O monaci, alcuni monaci male avvisati apprendono il Dhamma, ma avendo appreso il Dhamma, non esaminano il significato (attha) di quegli insegnamenti secondo saggezza (panna). Molti utilizzano la conoscenza del Dhamma per vincere nei dibattiti e lo vedono come uno strumento per sentirsi superiori agli altri. Il Dhamma deve servire ad attraversare il mare della sofferenza e non deve diventare oggetto di attaccamento. La costruzione della zattera corrisponde alla coltivazione della pratica, e alla pratica bisogna dedicare il tempo di prima qualità (prime time) dove si conserva freschezza e qualità.
La pratica si divide in formale (meditazione e ritiri) e informale (i rapporti interpersonali) e sono entrambe importanti. La vita pratica diventa la palestra della pratica informale o pratica in azione che è molto più difficile da esercitare. Nelle relazioni occorre utilizzare l'equanimità e il discernimento, che ci aiuta semplicemente ad esprimere con semplicità il nostro disaccordo o ad accettare critiche.
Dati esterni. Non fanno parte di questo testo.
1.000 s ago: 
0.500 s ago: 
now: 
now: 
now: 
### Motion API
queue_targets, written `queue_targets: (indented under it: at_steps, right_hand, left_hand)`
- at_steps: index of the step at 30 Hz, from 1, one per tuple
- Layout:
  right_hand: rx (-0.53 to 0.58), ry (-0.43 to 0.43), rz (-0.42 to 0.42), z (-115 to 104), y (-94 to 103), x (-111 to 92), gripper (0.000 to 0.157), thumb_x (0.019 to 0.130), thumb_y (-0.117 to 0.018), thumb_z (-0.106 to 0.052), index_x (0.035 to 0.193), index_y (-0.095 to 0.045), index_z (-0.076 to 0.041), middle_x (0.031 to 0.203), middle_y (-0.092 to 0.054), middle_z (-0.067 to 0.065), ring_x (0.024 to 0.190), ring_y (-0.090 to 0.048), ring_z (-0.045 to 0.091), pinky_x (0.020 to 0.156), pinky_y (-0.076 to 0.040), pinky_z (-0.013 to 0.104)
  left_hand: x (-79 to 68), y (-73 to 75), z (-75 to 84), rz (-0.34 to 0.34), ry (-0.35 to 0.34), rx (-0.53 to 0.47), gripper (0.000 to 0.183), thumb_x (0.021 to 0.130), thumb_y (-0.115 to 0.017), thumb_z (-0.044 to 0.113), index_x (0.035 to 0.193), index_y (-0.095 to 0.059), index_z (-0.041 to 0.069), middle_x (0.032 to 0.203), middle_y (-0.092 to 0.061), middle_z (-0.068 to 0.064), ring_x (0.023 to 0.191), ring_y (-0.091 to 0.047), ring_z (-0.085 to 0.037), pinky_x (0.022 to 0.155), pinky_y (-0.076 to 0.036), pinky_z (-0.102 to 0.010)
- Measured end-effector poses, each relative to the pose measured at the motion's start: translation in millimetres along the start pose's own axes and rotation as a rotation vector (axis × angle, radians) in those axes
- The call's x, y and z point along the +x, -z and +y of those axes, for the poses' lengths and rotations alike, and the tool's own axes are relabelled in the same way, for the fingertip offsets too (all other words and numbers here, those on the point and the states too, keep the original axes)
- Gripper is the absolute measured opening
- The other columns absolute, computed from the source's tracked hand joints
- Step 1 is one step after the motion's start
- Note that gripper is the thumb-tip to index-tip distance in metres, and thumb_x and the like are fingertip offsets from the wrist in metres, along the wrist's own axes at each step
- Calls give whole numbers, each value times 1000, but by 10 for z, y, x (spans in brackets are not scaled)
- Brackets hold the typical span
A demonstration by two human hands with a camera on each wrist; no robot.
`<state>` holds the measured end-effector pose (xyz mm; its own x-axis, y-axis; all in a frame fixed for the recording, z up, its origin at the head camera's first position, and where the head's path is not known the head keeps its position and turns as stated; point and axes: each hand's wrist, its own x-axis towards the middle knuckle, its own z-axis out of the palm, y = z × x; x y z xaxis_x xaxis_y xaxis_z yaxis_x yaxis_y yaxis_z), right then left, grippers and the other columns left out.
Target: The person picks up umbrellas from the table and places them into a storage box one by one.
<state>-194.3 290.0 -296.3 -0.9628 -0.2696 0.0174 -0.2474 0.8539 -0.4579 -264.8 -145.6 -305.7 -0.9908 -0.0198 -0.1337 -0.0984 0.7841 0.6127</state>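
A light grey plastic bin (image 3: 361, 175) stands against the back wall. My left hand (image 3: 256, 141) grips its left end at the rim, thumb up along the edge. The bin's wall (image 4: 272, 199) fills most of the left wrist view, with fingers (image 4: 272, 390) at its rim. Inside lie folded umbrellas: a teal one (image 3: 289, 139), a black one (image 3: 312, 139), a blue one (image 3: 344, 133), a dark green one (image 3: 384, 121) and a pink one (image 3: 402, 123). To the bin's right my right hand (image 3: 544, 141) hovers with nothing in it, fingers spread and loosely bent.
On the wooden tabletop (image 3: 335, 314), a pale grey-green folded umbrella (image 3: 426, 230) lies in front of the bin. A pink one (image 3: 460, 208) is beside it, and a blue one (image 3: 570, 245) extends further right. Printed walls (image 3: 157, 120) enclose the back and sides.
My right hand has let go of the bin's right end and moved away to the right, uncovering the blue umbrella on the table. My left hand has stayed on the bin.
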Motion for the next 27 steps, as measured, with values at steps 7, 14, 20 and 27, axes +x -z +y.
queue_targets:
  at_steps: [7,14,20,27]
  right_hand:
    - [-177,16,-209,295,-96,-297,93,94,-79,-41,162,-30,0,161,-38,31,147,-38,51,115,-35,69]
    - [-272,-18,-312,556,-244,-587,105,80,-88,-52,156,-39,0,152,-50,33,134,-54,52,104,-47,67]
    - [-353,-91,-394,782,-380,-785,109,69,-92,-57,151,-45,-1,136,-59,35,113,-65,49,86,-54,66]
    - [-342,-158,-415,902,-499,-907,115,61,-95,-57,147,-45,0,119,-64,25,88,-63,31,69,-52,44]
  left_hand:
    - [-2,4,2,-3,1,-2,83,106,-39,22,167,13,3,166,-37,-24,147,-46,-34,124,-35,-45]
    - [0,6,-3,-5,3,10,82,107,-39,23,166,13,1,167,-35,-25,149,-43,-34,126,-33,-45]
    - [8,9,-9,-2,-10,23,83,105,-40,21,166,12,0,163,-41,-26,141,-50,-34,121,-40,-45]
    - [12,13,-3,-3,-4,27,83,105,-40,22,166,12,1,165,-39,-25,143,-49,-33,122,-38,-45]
Nelle relazioni le tre sfere (parola, azione e pensieri) sono intimamente connesse e interdipendenti. Nelle relazioni bisogna allenarsi ad allontanarsi dalla reattività ed avanzare verso la retta parola, la retta azione, verso l'equanimità. Le relazioni sono un potente strumento di purificazione mentale e come dice Krishnamurti: "la relazione è un processo di autorivelazione, ci rivela a noi stessi". Dovremmo scegliere a chi intendiamo riserbare la nostra ttenzione, e farlo in profondità.
Dovremmo utilizzare e trasformare anche il più piccolo disagio in intenzione di pratica e lavoro diretto sulle difficoltà. Non alimentare la proliferazione mentale e l'identificazione con i pensieri negativi è un orogramma molto difficile. Il lasciar andare è la risposta più efficace alla sofferenza (dukkha) e le sue cause. Non dobbiamo però confondere il lasciar andare con passività e abulia. Spesso ci trasciniamo dietro un peso e come dice Ajahn Chah se lo lasciamo andare, abbiamo paura che non ci resti più niente. Continuiamo così a portarcelo dietro. Avversione, ignoranza ed attaccamento sono i tre veleni dai quali occorre liberarsi.
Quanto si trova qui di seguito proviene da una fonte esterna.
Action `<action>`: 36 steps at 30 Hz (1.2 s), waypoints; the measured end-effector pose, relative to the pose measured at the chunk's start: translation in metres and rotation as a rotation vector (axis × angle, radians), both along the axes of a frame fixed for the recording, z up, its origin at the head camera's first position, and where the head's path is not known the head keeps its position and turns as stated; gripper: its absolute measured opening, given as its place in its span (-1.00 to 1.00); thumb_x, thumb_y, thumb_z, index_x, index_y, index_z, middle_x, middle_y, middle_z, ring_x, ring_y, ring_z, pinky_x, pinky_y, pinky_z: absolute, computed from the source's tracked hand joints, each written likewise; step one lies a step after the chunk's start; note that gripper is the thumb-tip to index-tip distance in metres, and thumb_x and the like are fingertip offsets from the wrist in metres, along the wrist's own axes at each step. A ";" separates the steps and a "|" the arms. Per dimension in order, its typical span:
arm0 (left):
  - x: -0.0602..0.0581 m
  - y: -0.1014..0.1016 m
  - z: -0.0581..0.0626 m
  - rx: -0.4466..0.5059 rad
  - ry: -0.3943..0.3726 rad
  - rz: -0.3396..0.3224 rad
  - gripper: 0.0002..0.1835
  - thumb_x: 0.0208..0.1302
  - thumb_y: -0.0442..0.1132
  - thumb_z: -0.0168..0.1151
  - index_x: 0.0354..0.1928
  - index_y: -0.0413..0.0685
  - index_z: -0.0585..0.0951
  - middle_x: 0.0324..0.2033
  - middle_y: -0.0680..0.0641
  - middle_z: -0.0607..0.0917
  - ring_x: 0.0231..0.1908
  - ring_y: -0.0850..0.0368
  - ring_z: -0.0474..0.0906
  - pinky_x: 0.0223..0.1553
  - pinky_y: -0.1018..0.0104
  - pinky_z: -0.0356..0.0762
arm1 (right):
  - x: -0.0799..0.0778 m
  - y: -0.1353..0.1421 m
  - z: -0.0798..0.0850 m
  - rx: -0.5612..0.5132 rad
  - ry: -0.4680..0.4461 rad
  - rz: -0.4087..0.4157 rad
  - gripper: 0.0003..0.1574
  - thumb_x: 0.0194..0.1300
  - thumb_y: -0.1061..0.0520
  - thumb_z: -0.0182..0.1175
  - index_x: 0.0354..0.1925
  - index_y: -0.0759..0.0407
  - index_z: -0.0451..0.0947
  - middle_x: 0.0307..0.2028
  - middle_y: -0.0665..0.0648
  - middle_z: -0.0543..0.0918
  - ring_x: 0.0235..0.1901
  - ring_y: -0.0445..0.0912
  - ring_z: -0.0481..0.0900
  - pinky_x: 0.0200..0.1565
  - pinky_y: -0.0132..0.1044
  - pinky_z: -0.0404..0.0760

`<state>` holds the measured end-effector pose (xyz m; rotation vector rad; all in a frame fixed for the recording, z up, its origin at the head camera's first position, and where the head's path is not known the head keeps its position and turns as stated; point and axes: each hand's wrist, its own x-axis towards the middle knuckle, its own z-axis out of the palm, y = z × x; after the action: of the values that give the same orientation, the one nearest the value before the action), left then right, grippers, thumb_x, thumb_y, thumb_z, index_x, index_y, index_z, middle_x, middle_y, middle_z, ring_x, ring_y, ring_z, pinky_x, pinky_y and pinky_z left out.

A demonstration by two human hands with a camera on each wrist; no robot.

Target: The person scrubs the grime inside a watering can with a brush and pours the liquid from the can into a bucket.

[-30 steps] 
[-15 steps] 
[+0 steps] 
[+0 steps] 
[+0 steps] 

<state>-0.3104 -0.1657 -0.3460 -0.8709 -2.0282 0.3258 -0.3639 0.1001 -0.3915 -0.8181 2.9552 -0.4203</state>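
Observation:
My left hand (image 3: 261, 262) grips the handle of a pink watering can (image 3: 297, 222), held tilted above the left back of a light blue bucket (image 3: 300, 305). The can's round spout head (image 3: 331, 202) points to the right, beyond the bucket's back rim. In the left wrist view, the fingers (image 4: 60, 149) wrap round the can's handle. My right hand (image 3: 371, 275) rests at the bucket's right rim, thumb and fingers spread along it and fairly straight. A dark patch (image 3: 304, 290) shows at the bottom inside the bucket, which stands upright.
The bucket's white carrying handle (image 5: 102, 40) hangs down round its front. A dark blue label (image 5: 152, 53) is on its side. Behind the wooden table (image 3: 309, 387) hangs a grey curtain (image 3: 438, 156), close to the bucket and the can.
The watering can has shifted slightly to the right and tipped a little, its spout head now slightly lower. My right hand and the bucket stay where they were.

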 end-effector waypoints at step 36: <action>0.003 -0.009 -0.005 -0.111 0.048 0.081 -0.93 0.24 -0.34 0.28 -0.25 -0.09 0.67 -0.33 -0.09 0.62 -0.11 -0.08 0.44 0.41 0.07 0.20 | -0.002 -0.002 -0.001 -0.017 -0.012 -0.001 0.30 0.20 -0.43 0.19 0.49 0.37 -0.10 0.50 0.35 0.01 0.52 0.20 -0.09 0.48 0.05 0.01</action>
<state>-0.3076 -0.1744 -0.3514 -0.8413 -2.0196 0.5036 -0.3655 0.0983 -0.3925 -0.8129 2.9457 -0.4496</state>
Lavorare alla ricerca del positivo, lottando contro la tendenza al negativo, è assolutamente cruciale nel cammino interiore. Il Dalai Lama dice: "L'affetto e la compassione sono qualcosa di assolutamente indispensabile nella nostra vita di ogni giorno. Dobbiamo cercare di capire attraverso il discernimento se la nostra reazione negativa è dovuta all'attaccamento o al disagio".
I cinque elementi che rafforzano la pratica sono la perseveranza, stabilizzazione sia psicologica sia fisica, la chiara visione (consapevolezza di quello che facciamo).